1. I didn't expect such a function to need to be modified in this patch.
2. What does "pass" do?

>  {
>         int has_trailing_newline, has_trailing_carriage_return, len = e->len;
>         FILE *file = o->file;
> @@ -548,11 +730,11 @@ static void emit_buffered_patch_line(struct diff_options *o,
>
>  static void emit_buffered_patch_line_ws(struct diff_options *o,
>                                         struct buffered_patch_line *e,
> -                                       const char *ws, unsigned ws_rule)

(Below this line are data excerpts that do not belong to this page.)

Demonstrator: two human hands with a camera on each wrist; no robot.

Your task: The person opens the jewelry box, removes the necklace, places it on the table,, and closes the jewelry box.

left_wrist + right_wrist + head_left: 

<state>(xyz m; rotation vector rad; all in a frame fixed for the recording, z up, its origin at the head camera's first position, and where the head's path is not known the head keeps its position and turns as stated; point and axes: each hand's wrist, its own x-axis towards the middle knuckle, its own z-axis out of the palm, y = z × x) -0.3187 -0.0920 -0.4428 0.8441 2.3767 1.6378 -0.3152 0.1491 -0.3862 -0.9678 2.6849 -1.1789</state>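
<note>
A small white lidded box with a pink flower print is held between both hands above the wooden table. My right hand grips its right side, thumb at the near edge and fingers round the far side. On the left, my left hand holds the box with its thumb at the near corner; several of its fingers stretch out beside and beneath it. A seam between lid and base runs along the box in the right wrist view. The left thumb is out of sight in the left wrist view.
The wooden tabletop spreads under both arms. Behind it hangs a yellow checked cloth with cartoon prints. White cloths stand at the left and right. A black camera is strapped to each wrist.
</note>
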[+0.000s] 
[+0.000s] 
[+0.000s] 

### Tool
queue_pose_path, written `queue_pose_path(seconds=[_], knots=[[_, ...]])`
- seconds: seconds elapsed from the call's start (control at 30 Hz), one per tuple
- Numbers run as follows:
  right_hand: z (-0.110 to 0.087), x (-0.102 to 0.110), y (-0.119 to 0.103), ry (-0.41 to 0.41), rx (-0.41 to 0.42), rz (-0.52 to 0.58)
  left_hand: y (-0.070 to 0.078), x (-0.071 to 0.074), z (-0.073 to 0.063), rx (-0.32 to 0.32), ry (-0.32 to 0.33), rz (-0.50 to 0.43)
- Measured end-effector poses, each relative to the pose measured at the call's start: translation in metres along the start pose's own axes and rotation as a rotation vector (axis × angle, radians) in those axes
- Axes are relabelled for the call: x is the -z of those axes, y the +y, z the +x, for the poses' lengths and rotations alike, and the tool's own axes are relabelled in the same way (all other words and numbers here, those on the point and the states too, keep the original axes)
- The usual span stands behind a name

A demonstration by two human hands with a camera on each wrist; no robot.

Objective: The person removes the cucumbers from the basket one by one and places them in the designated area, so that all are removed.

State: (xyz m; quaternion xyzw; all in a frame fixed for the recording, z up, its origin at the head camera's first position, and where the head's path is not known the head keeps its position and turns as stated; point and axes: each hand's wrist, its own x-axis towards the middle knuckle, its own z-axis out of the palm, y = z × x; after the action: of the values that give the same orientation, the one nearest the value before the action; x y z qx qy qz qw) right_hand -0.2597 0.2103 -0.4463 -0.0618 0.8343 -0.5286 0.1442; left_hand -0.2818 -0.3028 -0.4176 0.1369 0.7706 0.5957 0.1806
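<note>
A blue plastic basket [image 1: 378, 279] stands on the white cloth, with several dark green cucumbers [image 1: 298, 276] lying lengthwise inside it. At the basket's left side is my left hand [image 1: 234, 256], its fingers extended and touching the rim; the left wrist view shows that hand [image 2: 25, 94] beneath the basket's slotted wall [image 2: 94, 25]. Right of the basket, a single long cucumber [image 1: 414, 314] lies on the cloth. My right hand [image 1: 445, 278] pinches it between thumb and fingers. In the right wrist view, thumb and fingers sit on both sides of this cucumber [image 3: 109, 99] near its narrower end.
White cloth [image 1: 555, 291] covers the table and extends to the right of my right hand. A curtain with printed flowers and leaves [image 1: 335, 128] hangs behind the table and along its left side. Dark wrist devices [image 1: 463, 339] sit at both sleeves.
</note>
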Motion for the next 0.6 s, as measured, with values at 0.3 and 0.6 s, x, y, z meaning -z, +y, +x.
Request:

> +                                       const char *ws, unsigned ws_rule,
> +                                       int pass)
>  {
>         struct buffered_patch_line s = {e->set, e->reset, "", 0, e->sign};
> -
> -       emit_buffered_patch_line(o, &s);
> +       emit_buffered_patch_line(o, &s, 0);
>         ws_check_emit(e->line, e->len, ws_rule,
>                       o->file, e->set, e->reset, ws);
>  }
> @@ -564,12 +746,14 @@ static void process_next_buffered_patch_line(struct diff_options *o, int line_no
>         const char *ws = o->current_filepair->ws;
>         unsigned ws_rule = o->current_filepair->ws_rule;
>
> +       mark_color_as_moved(o, line_no);
> +
>         switch (e->state) {
>                 case BPL_EMIT_LINE_ASIS:
> -                       emit_buffered_patch_line(o, e);
> +                       emit_buffered_patch_line(o, e, 1);
>                         break;
>                 case BPL_EMIT_LINE_WS:
> -                       emit_buffered_patch_line_ws(o, e, ws, ws_rule);
> +                       emit_buffered_patch_line_ws(o, e, ws, ws_rule, 1);
>                         break;
>                 case BPL_HANDOVER:
>                         o->current_filepair++;
> @@ -602,7 +786,7 @@ static void emit_line_0(struct diff_options *o,
>         if (o->use_buffer)
>                 append_buffered_patch_line(o, &e);
>         else
> -               emit_buffered_patch_line(o, &e);
> +               emit_buffered_patch_line(o, &e, 0);
>  }
>
>  void emit_line(struct diff_options *o, const char *set, const char *reset,
> @@ -621,7 +805,7 @@ static void emit_line_ws(struct diff_options *o,
>         if (o->use_buffer)
>                 append_buffered_patch_line(o, &e);
>         else
> -               emit_buffered_patch_line_ws(o, &e, ws, ws_rule);
> +               emit_buffered_patch_line_ws(o, &e, ws, ws_rule, 0);
>  }
>
>  void emit_line_fmt(struct diff_options *o,
> @@ -676,6 +860,36 @@ static void emit_line_checked(const char *reset,
>                              ws, ecbdata->ws_rule);
>  }
>
> +static void add_line_to_move_detection(struct diff_options *o, int line_idx)
> +{
> +       int sign = 0;
> +       struct hashmap *hm;
> +       struct moved_entry *key;
> +
> +       switch (o->line_buffer[line_idx].sign) {
> +       case '+':
> +               sign = '+';
> +               hm = o->added_lines;
> +               break;
> +       case '-':
> +               sign = '-';
> +               hm = o->deleted_lines;
> +               break;
> +       case ' ':
> +       default:
> +               o->prev_line = NULL;
> +               return;
> +       }
> +
> +       key = prepare_entry(o, line_idx);
> +       if (o->prev_line &&
> +           o->prev_line->line->sign == sign)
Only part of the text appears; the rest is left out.